• What to do
Copy each record exactly, word for word.

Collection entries

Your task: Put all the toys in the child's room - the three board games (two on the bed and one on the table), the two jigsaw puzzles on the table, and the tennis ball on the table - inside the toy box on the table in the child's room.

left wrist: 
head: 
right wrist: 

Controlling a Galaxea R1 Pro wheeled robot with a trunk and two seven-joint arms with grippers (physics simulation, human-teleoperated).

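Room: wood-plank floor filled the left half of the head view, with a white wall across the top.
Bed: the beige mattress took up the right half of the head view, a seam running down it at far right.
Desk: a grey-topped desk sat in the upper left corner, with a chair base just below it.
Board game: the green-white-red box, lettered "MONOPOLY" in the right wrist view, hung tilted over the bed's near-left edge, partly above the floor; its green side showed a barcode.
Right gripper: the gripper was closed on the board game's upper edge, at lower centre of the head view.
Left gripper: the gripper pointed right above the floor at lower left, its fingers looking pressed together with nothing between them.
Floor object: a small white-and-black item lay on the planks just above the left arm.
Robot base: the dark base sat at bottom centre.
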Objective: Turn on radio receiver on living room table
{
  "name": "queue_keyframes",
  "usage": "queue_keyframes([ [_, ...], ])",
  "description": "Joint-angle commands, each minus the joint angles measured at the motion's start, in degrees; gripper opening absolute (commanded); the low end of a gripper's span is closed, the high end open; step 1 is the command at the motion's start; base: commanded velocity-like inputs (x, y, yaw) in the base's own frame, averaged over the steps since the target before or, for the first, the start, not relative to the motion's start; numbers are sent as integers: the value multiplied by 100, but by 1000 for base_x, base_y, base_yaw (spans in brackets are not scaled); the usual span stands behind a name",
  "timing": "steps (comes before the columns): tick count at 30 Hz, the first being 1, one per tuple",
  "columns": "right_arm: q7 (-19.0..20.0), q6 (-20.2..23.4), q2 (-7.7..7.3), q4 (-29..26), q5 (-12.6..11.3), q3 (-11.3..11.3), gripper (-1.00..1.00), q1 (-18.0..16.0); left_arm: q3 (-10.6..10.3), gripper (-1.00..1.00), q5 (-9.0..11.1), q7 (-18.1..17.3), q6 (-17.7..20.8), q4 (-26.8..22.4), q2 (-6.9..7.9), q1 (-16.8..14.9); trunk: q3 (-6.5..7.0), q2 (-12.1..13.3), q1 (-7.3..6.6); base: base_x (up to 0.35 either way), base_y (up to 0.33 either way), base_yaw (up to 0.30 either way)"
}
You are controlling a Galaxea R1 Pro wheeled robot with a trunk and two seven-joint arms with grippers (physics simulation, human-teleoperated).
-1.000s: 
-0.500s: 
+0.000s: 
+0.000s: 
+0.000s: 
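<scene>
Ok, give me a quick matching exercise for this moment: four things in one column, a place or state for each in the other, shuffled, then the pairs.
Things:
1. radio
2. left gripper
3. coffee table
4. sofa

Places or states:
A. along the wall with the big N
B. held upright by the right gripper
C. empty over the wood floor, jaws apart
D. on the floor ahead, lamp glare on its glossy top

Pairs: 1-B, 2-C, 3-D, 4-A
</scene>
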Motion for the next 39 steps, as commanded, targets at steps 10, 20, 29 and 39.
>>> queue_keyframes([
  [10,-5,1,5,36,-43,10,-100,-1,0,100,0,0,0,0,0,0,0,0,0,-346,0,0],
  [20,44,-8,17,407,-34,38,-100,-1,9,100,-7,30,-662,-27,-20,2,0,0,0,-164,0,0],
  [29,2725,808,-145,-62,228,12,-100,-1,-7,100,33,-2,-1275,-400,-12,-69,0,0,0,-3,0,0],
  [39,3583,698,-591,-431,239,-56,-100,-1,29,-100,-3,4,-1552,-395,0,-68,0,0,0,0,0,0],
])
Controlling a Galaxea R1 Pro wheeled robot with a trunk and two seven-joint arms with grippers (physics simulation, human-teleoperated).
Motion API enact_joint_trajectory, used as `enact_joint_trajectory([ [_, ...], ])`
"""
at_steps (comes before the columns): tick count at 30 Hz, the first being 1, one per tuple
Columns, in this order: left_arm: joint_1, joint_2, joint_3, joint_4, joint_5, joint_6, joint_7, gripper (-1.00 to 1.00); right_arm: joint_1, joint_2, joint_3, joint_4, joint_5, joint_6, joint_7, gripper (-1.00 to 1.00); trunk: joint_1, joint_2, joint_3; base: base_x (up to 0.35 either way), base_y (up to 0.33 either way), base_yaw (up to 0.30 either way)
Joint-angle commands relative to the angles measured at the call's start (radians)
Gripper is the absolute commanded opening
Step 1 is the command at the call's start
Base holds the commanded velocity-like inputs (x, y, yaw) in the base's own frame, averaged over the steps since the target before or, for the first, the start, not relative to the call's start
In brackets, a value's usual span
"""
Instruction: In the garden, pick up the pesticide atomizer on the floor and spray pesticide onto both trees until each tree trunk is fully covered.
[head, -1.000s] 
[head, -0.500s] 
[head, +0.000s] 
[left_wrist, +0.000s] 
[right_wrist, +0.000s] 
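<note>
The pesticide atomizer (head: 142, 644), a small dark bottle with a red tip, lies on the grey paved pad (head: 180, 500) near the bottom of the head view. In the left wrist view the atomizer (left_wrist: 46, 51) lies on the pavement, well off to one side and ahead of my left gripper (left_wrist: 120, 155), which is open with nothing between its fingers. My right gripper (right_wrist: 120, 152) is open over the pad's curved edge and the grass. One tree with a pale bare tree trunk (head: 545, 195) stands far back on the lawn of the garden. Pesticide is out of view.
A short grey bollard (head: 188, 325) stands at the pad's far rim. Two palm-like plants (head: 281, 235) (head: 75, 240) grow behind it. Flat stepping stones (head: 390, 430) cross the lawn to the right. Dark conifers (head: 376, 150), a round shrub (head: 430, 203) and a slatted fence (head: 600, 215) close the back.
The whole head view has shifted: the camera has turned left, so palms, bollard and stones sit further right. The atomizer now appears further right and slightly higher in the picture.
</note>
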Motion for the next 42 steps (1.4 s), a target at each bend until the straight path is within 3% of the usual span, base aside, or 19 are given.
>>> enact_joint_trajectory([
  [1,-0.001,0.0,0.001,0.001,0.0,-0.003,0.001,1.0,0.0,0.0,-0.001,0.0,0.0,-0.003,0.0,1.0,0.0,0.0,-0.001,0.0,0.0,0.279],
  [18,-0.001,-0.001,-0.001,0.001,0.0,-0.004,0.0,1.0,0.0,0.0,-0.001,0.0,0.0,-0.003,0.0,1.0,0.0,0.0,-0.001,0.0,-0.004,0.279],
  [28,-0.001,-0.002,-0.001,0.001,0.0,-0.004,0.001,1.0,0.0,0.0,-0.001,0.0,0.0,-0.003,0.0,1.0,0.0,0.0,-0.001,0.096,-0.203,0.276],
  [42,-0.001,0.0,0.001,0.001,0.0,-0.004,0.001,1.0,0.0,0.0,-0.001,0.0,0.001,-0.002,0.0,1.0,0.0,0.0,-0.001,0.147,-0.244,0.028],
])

• Exercise response
Your task: Put all the toys in the child's room - the three board games (two on the bed and one on the table), the two jigsaw puzzles on the table, and the tennis ball on the table - inside the toy box on the table in the child's room.

left wrist: 
head: 
right wrist: 

Controlling a Galaxea R1 Pro wheeled robot with a trunk and two seven-joint arms with grippers (physics simulation, human-teleoperated).

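Room: wood-plank floor filled the left half of the head view, with a white wall across the top.
Bed: the beige mattress took up the right half of the head view, a seam running down it at far right.
Desk: a grey-topped desk sat in the upper left corner, with a chair base just below it.
Board game: the green-white-red box, lettered "MONOPOLY" in the right wrist view, hung tilted over the bed's near-left edge, partly above the floor; its green side showed a barcode.
Right gripper: the gripper was closed on the board game's upper edge, at lower centre of the head view.
Left gripper: the gripper pointed right above the floor at lower left, its fingers looking pressed together with nothing between them.
Floor object: a small white-and-black item lay on the planks just above the left arm.
Robot base: the dark base sat at bottom centre.
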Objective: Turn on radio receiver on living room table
{
  "name": "queue_keyframes",
  "usage": "queue_keyframes([ [_, ...], ])",
  "description": "Joint-angle commands, each minus the joint angles measured at the motion's start, in degrees; gripper opening absolute (commanded); the low end of a gripper's span is closed, the high end open; step 1 is the command at the motion's start; base: commanded velocity-like inputs (x, y, yaw) in the base's own frame, averaged over the steps since the target before or, for the first, the start, not relative to the motion's start; numbers are sent as integers: the value multiplied by 100, but by 1000 for base_x, base_y, base_yaw (spans in brackets are not scaled); the usual span stands behind a name",
  "timing": "steps (comes before the columns): tick count at 30 Hz, the first being 1, one per tuple",
  "columns": "right_arm: q7 (-19.0..20.0), q6 (-20.2..23.4), q2 (-7.7..7.3), q4 (-29..26), q5 (-12.6..11.3), q3 (-11.3..11.3), gripper (-1.00..1.00), q1 (-18.0..16.0); left_arm: q3 (-10.6..10.3), gripper (-1.00..1.00), q5 (-9.0..11.1), q7 (-18.1..17.3), q6 (-17.7..20.8), q4 (-26.8..22.4), q2 (-6.9..7.9), q1 (-16.8..14.9); trunk: q3 (-6.5..7.0), q2 (-12.1..13.3), q1 (-7.3..6.6); base: base_x (up to 0.35 either way), base_y (up to 0.33 either way), base_yaw (up to 0.30 either way)"
}
You are controlling a Galaxea R1 Pro wheeled robot with a trunk and two seven-joint arms with grippers (physics simulation, human-teleoperated).
-1.000s: 
-0.500s: 
+0.000s: 
+0.000s: 
+0.000s: 
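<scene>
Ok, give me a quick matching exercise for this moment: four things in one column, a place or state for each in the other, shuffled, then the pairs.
Things:
1. radio
2. left gripper
3. coffee table
4. sofa

Places or states:
A. along the wall with the big N
B. held upright by the right gripper
C. empty over the wood floor, jaws apart
D. on the floor ahead, lamp glare on its glossy top

Pairs: 1-B, 2-C, 3-D, 4-A
</scene>
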Motion for the next 39 steps, as commanded, targets at steps 10, 20, 29 and 39.
>>> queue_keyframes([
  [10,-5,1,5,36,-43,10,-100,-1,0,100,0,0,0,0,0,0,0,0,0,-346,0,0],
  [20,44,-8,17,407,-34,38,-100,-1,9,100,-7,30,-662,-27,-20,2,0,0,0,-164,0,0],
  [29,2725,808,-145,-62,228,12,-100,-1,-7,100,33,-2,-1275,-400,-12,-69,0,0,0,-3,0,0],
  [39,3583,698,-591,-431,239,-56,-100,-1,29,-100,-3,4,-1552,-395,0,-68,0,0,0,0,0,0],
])
Controlling a Galaxea R1 Pro wheeled robot with a trunk and two seven-joint arms with grippers (physics simulation, human-teleoperated).
Motion API enact_joint_trajectory, used as `enact_joint_trajectory([ [_, ...], ])`
"""
at_steps (comes before the columns): tick count at 30 Hz, the first being 1, one per tuple
Columns, in this order: left_arm: joint_1, joint_2, joint_3, joint_4, joint_5, joint_6, joint_7, gripper (-1.00 to 1.00); right_arm: joint_1, joint_2, joint_3, joint_4, joint_5, joint_6, joint_7, gripper (-1.00 to 1.00); trunk: joint_1, joint_2, joint_3; base: base_x (up to 0.35 either way), base_y (up to 0.33 either way), base_yaw (up to 0.30 either way)
Joint-angle commands relative to the angles measured at the call's start (radians)
Gripper is the absolute commanded opening
Step 1 is the command at the call's start
Base holds the commanded velocity-like inputs (x, y, yaw) in the base's own frame, averaged over the steps since the target before or, for the first, the start, not relative to the call's start
In brackets, a value's usual span
"""
Instruction: In the garden, pick up the pesticide atomizer on the floor and spray pesticide onto both trees until each tree trunk is fully covered.
[head, -1.000s] 
[head, -0.500s] 
[head, +0.000s] 
[left_wrist, +0.000s] 
[right_wrist, +0.000s] 
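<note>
The pesticide atomizer (head: 142, 644), a small dark bottle with a red tip, lies on the grey paved pad (head: 180, 500) near the bottom of the head view. In the left wrist view the atomizer (left_wrist: 46, 51) lies on the pavement, well off to one side and ahead of my left gripper (left_wrist: 120, 155), which is open with nothing between its fingers. My right gripper (right_wrist: 120, 152) is open over the pad's curved edge and the grass. One tree with a pale bare tree trunk (head: 545, 195) stands far back on the lawn of the garden. Pesticide is out of view.
A short grey bollard (head: 188, 325) stands at the pad's far rim. Two palm-like plants (head: 281, 235) (head: 75, 240) grow behind it. Flat stepping stones (head: 390, 430) cross the lawn to the right. Dark conifers (head: 376, 150), a round shrub (head: 430, 203) and a slatted fence (head: 600, 215) close the back.
The whole head view has shifted: the camera has turned left, so palms, bollard and stones sit further right. The atomizer now appears further right and slightly higher in the picture.
</note>
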Motion for the next 42 steps (1.4 s), a target at each bend until the straight path is within 3% of the usual span, base aside, or 19 are given.
>>> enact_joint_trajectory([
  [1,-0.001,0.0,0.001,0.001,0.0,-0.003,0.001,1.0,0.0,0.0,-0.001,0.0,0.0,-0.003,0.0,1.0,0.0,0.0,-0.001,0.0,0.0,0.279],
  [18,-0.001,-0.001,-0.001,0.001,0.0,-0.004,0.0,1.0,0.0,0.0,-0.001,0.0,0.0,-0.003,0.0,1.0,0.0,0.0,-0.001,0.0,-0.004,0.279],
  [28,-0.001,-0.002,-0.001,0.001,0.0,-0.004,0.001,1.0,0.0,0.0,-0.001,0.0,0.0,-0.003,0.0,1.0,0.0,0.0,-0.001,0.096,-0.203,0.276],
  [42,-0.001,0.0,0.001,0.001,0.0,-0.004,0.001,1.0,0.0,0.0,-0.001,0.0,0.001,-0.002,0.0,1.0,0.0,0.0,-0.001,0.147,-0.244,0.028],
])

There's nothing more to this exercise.